In the township, the population was spread out, with 20.3% under the age of 18, 6.0% from 18 to 24, 26.3% from 25 to 44, 24.1% from 45 to 64, and 23.2% who were 65 years of age or older. The median age was 43 years. For every 100 females, there were 91.4 males. For every 100 females age 18 and over, there were 87.6 males.

The median income for a household in the township was $44,627, and the median income for a family was $51,764. Males had a median income of $38,375 versus $26,375 for females. The per capita income for the township was $21,624. About 2.6% of families and 4.2% of the population were below the poverty line, including 4.0% of those under age 18 and 6.1% of those age 65 or over.

Historical population
| Census | Pop. | Note | %± |
| 1980 | 13,031 |  | — |
| 1990 | 12,638 |  | −3.0% |
| 2000 | 16,305 |  | 29.0% |
| 2010 | 19,628 |  | 20.4% |
| 2020 | 21,915 |  | 11.7% |
Source: US Census Bureau

==Transportation==

As of 2020, there were 97.28 mi of public roads in Muhlenberg Township, of which 19.24 mi were maintained by the Pennsylvania Department of Transportation (PennDOT) and 78.04 mi were maintained by the township.

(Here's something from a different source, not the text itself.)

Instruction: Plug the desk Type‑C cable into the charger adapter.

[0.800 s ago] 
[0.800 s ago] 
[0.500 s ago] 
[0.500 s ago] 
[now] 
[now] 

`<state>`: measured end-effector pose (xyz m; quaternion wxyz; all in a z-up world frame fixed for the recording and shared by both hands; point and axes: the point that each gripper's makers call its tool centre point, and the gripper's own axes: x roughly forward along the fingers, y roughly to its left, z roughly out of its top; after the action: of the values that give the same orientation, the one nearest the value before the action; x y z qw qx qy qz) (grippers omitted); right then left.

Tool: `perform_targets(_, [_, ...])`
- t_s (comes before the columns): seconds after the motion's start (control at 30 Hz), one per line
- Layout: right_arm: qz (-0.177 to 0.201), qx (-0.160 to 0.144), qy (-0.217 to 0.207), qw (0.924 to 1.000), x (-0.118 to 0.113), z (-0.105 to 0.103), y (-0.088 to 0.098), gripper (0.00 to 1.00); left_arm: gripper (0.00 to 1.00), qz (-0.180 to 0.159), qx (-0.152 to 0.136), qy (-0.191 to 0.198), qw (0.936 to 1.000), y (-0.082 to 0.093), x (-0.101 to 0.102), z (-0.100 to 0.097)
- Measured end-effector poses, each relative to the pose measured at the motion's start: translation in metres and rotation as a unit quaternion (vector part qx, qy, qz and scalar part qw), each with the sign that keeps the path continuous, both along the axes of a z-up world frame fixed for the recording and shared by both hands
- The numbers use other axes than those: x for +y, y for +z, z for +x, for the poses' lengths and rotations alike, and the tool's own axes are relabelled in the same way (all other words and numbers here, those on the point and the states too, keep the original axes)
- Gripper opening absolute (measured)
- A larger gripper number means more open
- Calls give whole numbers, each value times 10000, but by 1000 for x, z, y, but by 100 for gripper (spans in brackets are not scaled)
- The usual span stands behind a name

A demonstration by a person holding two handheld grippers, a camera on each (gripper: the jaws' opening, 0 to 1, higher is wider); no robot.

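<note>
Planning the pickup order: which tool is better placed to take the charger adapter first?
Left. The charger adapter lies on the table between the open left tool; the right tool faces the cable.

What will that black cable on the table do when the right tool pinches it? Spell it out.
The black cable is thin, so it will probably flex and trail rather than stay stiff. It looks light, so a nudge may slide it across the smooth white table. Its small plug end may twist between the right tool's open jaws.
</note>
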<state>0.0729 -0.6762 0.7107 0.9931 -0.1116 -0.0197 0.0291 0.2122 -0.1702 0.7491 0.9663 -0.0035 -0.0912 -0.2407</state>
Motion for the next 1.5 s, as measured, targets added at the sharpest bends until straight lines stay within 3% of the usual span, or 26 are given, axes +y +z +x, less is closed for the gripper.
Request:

U.S. Route 222 is the most prominent highway passing through Muhlenberg Township. It follows a southwest-northeast alignment across the northwestern portion of the township. Other roads passing through the township include Pennsylvania Route 12 (Warren Street Bypass), Pennsylvania Route 61 (Pottsville Pike), and U.S. Route 222 Business (5th Street Highway). PA 61 and US 222 Business are north-to-south thoroughfares that intersect U.S. Route 222 (Outer Bypass) in Tuckerton and Maidencreek Township, north of Temple, respectively. PA 12 connects PA 61 and US 222 Business to US 222 south and U.S. Route 422 and, to the northeast, PA 12 becomes Pricetown Road. Other important local roads include Bellevue Avenue, Elizabeth Avenue, Hartman Road/Leisczs Bridge Road, Kutztown Road, River Road, Spring Valley Road, Stouts Ferry Bridge Road, and Tuckerton Road.

Muhlenberg Township is served by multiple Berks Area Regional Transportation Authority (BARTA) bus routes including 1, 2, 3, 20, and 22, which serve residential and business areas in the township and connect the township to the BARTA Transportation Center in Reading and other points in Berks County.